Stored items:
******

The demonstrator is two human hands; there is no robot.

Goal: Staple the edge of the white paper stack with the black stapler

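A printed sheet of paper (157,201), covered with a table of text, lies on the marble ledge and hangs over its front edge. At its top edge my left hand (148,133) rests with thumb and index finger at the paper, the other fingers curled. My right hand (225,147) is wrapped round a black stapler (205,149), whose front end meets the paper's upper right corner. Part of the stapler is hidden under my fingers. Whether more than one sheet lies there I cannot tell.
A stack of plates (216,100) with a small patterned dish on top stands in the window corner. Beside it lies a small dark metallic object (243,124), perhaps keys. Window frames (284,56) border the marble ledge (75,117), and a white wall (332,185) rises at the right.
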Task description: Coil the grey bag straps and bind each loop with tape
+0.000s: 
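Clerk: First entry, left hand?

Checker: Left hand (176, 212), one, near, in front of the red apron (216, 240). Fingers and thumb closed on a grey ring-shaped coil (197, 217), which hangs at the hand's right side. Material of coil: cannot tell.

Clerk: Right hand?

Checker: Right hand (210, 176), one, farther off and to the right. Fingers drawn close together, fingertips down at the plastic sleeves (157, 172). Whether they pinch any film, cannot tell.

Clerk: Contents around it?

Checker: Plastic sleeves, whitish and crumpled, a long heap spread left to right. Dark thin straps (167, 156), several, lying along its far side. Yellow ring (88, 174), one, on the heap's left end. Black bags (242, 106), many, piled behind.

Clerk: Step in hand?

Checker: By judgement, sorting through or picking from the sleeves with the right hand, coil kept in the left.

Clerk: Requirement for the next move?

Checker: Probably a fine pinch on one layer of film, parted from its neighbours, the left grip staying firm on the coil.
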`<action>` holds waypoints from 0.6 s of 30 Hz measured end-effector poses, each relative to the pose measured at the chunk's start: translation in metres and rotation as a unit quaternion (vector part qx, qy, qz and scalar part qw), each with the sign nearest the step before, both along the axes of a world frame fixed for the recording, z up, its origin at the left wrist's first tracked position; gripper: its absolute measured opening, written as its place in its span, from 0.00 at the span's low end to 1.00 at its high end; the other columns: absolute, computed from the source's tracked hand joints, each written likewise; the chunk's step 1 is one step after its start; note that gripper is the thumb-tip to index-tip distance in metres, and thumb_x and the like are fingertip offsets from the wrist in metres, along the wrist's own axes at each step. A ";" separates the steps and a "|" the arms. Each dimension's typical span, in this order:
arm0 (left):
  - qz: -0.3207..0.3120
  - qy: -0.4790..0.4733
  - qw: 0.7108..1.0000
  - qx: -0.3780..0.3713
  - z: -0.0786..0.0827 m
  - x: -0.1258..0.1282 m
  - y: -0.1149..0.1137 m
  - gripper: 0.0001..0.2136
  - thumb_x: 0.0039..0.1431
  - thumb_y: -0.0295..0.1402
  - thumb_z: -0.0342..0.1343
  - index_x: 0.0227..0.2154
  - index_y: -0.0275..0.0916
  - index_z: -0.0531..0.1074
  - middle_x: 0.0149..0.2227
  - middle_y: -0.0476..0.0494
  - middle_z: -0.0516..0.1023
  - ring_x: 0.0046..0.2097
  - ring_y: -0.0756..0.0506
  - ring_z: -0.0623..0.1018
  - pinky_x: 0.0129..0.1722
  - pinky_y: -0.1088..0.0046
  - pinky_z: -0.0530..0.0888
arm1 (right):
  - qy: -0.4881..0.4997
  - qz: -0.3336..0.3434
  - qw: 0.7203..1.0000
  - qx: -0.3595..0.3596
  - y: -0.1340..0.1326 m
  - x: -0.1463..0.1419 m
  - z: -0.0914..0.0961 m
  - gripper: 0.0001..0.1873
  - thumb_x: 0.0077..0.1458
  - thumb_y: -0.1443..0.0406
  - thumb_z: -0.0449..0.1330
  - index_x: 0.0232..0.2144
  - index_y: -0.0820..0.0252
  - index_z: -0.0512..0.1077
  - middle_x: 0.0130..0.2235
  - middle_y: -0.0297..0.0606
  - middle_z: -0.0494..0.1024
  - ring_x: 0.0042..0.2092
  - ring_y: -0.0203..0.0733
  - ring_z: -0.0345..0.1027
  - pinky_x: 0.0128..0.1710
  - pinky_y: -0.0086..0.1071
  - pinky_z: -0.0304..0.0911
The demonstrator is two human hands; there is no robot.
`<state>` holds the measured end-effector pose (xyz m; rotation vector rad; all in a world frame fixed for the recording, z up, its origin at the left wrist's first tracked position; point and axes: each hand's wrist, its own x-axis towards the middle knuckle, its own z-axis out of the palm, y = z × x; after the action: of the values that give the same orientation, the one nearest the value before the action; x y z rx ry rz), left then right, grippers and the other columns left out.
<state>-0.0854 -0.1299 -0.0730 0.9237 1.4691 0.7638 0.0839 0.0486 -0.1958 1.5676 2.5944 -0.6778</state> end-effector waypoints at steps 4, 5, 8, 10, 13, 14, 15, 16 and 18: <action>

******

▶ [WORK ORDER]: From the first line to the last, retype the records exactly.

▶ [RESULT OF THIS EXERCISE]:
The demonstrator is two human hands; there is no robot.

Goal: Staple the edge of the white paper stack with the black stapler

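A printed sheet of paper (157,201), covered with a table of text, lies on the marble ledge and hangs over its front edge. At its top edge my left hand (148,133) rests with thumb and index finger at the paper, the other fingers curled. My right hand (225,147) is wrapped round a black stapler (205,149), whose front end meets the paper's upper right corner. Part of the stapler is hidden under my fingers. Whether more than one sheet lies there I cannot tell.
A stack of plates (216,100) with a small patterned dish on top stands in the window corner. Beside it lies a small dark metallic object (243,124), perhaps keys. Window frames (284,56) border the marble ledge (75,117), and a white wall (332,185) rises at the right.
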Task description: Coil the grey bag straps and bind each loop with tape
+0.000s: 
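Clerk: First entry, left hand?

Checker: Left hand (176, 212), one, near, in front of the red apron (216, 240). Fingers and thumb closed on a grey ring-shaped coil (197, 217), which hangs at the hand's right side. Material of coil: cannot tell.

Clerk: Right hand?

Checker: Right hand (210, 176), one, farther off and to the right. Fingers drawn close together, fingertips down at the plastic sleeves (157, 172). Whether they pinch any film, cannot tell.

Clerk: Contents around it?

Checker: Plastic sleeves, whitish and crumpled, a long heap spread left to right. Dark thin straps (167, 156), several, lying along its far side. Yellow ring (88, 174), one, on the heap's left end. Black bags (242, 106), many, piled behind.

Clerk: Step in hand?

Checker: By judgement, sorting through or picking from the sleeves with the right hand, coil kept in the left.

Clerk: Requirement for the next move?

Checker: Probably a fine pinch on one layer of film, parted from its neighbours, the left grip staying firm on the coil.
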`<action>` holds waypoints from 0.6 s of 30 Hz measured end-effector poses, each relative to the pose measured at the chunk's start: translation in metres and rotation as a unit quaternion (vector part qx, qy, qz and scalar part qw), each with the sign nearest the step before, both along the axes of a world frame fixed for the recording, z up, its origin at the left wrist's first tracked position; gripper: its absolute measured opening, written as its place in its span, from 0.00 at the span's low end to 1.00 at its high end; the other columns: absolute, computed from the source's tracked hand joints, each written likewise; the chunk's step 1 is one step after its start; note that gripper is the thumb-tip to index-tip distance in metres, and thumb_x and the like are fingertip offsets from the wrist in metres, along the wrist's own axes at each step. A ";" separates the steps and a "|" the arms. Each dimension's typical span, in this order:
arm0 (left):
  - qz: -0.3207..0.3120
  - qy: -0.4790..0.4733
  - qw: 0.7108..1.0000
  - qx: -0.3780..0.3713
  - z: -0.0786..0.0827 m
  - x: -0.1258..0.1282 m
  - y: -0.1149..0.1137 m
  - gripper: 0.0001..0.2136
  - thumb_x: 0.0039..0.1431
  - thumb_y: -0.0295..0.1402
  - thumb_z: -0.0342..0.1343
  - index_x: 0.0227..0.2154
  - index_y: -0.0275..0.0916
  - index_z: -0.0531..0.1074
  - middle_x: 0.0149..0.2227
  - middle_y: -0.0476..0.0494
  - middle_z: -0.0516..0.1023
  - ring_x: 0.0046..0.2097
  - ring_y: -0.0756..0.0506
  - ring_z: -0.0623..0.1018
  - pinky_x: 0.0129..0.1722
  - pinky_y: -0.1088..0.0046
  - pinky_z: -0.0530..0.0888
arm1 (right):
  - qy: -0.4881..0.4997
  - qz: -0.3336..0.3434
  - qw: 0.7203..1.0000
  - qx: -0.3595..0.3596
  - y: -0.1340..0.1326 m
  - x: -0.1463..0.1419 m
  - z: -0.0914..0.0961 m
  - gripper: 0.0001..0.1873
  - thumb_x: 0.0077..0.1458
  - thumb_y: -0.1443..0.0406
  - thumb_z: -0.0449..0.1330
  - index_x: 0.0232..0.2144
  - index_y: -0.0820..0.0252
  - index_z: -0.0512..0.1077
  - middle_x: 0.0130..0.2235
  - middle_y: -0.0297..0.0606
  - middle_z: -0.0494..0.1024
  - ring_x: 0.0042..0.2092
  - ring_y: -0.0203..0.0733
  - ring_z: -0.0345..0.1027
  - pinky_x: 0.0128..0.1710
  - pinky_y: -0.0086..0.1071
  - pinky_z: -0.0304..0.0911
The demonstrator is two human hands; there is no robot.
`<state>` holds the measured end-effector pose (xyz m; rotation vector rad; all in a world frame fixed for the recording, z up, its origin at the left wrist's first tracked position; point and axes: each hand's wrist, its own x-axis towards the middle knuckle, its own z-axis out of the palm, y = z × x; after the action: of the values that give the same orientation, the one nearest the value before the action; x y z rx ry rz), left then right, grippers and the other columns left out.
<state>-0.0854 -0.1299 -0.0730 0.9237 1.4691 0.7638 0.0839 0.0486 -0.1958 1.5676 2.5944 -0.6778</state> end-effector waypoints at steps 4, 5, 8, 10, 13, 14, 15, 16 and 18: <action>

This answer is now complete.